Ganglioneuroma is a benign tumor with slow growth that originates from nerve cells, including sympathetic ganglia. This tumor is composed of ganglion cells, neurons, Schwann cells, and fibrous tissue (
12). Ganglioneuroma is usually asymptomatic; however, in cases where the tumor is large, retroperitoneal ganglioneuroma can cause the abdominal pain, palpation of the mass during abdominal examination, and compressive effects on the surrounding organs (
9). This tumor is typically non-secreting, but in some cases, it can cause the secretion of substances such as catecholamines, leading to a hypertensive crisis during surgery (
10).
In a study by Nugraha and Hernowo a case of mediastinal ganglioneuroma was reported in a 3-year-old child who presented with shortness of breath (
1). Kizildag et al. reported a 19-year-old female with ganglioneuroma of the right posterior mediastinum. She presented with lower back pain and dyspnea (
13).
In the study by Haghighi et al., a five-year-old boy with retroperitoneal ganglioneuroma complained of abdominal pain (
9). Additionally, Singh et al. reported a case of retroperitoneal ganglioneuroma in a patient who presented with painless swelling in the left upper abdomen (
8).
Among the various imaging methods for detecting abdominal and retroperitoneal masses, CT scan and MRI are considered the most effective. In sonography, the lesion typically appears as a homogeneous and hypoechoic mass (
14).
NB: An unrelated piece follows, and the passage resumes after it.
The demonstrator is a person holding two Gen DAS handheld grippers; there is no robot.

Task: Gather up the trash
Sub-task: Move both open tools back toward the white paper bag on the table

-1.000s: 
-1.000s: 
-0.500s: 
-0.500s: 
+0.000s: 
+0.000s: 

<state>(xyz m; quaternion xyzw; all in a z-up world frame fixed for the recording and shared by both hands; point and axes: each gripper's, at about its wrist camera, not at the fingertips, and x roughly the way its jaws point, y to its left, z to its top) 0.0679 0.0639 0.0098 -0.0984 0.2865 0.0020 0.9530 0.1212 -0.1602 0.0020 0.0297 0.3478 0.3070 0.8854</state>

While the visual appearance of ganglioneuroma may not be as distinctive in MRI as it is in CT scans (
15), in our case, a heterogeneous hypodense mass measuring approximately 135 × 105 mm was observed in the left upper region based on abdominal and pelvic CT scans. Singh et al. also utilized CT scan and sonography to diagnose ganglioneuroma, with the ultrasound scan revealing a hypoechoic ganglioneuroma and the CT scan showing a hypodense lobular mass (
8). Similarly, in the case described in Haghighi's study, the retroperitoneal mass was diagnosed using CT scan and sonography (
9).
CT scan is commonly employed for evaluating tumors, as it can show the extent of the tumor, regional invasion, vascular encasement, adenopathy, and calcification (
2).
According to studies, over 30% of patients with ganglioneuroma experience an increase in urinary and plasma catecholamines, but only a few exhibit symptoms of this elevation in vasoactive amines (
1), which was not the case with our patients. Similar to our situation, studies by Paasch et al. and Haghighi et al. did not report any increases in catecholamines (
5,
9).
However, some patients with ganglioneuroma do have higher levels of catecholamines, such as vanillylmandelic acid or homovanillic acid (
2). For a definitive diagnosis of ganglioneuroma, needle aspiration is typically used (
2). Similar to the study by Haghighi et al. (
9), needle aspiration was also used for the definitive diagnosis in our case. Surgical removal of the tumor is the standard treatment for ganglioneuroma, if possible. Chemotherapy or radiation therapy before or after surgery is usually unnecessary unless ganglioneuroma is associated with ganglioneuroblastoma subtypes (
8). The prognosis for ganglioneuroma is generally good, as it rarely becomes malignant or spreads. While local recurrence is uncommon, it is still recommended to undergo radiologic surveillance after resection (
1).
In the case reported by Haghighi et al., definitive treatment was performed with laparotomy surgery, and a definitive diagnosis was also made through pathology. During follow-up, there were no signs of tumor recurrence (
9). Additionally, Paasch et al. utilized the laparotomy method to treat a patient with retroperitoneal ganglioneuroma (
5).
Ganglioneuroma is a benign tumor originating from ganglion cells, typically found in the posterior mediastinum and retroperitoneal area. It is often asymptomatic. This report details a patient presenting with shortness of breath who was diagnosed with mediastinal ganglioneuroma. The preferred treatment for ganglioneuroma is surgical removal of the mass. Following complete removal, chemotherapy and radiotherapy are not typically necessary. This study underscores the importance of imaging in evaluating ganglioneuroma as a posterior mediastinal tumor.